5 Elements of a Strong Design Portfolio
December 18, 2013
•General, Graphic Design
• 0 Comments
Your portfolio is the storefront display of your brand. It should draw your audience in and say, "Isn't this amazing? Don't you want more?" Keeping a strong design portfolio on the Internet can help prospective clients or employers find you, review your work and ultimately offer you work. Here are five things employers usually look for in design portfolios.
1. Uniqueness: Does Your Work Have a Distinguishable Voice?
Take a look at your work. How would you describe your specific design style? Designers who find a focused niche that hones in on a certain style, art medium or product tend to be more successful than those who try to excel at everything. It is better to be excellent at two things than mediocre at five.
Determining your niche can help you produce more focused work. This does not mean that all your pieces look the same, but that people can look at your work and know that it is yours. Exhibiting consistency in your work can demonstrate strength, passion and ambition.
2. Versatility: Does Your Work Demonstrate a Flexible Skill Set?

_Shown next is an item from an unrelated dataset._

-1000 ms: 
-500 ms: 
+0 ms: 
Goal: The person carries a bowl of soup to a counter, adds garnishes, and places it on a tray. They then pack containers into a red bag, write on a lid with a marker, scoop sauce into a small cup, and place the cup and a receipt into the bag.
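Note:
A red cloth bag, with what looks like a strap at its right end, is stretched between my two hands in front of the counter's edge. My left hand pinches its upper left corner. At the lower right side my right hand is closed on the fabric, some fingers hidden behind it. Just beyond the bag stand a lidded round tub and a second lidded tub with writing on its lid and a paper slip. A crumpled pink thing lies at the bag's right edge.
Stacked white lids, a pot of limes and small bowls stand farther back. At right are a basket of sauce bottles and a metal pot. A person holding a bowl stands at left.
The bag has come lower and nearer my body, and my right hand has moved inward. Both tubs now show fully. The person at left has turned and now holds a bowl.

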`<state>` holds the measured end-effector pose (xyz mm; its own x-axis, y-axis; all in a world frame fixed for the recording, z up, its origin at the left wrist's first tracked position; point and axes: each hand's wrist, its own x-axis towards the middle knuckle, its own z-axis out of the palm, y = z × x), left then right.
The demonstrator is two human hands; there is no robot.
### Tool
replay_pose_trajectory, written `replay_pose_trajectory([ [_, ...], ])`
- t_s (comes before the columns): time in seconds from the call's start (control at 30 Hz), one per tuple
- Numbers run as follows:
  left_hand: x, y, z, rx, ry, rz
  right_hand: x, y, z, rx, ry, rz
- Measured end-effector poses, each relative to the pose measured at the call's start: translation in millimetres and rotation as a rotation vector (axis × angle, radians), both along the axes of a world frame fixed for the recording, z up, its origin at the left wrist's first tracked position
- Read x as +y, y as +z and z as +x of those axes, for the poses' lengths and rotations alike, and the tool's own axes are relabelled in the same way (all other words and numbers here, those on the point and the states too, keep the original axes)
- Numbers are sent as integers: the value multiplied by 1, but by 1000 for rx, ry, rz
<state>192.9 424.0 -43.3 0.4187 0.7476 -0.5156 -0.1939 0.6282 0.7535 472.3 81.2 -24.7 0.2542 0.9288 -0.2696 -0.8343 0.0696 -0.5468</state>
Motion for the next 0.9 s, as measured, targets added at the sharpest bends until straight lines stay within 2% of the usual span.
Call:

Although this component may seem contrary to the first, it is really a matter of balance. No matter what career niche you find yourself in, you will likely end up doing more than one thing. A logo designer will still need to know how to translate branding into Web design, letterheads, business cards and signage.
A great way to diversify your skill set without spreading it thin is to pinpoint two specialties within your design niche. You might say, "I am a graphic designer specializing in layout design and illustration." Graphic design is an incredibly vast field — know your strengths. Show that you have skills that are transferable across a variety of media.
3. Attention to Detail: Is Your Work Polished?
A polished portfolio communicates your ability to self-edit. A visually stunning portfolio can be made famous by its details or be ruined by its small mistakes. Make sure your portfolio is free of spelling errors, inconsistent spacing, uneven elements and disproportionate scaling.
4. Impact: Does Your Work Communicate a Clear Message?
Some of the most impactful design pieces are simple, clean and bold. Remove distracting elements that muddle the core message of your work. Creative restraint can display maturity and confidence. According to entrepreneur Andrew Chen, "Simple products aren't only better designed, they're easier to market, too."
5. Professional: Is Your Work Marketable?
A few indicators of mature work are:
- Tasteful combination of typefaces and colors
- Ability to cater to different clients
- Use of different techniques
- Unified design elements communicating the core message
Including case studies or context for your projects can also demonstrate an essential design skill: your ability to think creatively and strategically.
Your portfolio should be curated intentionally; not every piece of work needs to be included. What is your niche? Who is your ideal employer? The answers to these questions will help you create a strong design portfolio that highlights your creativity.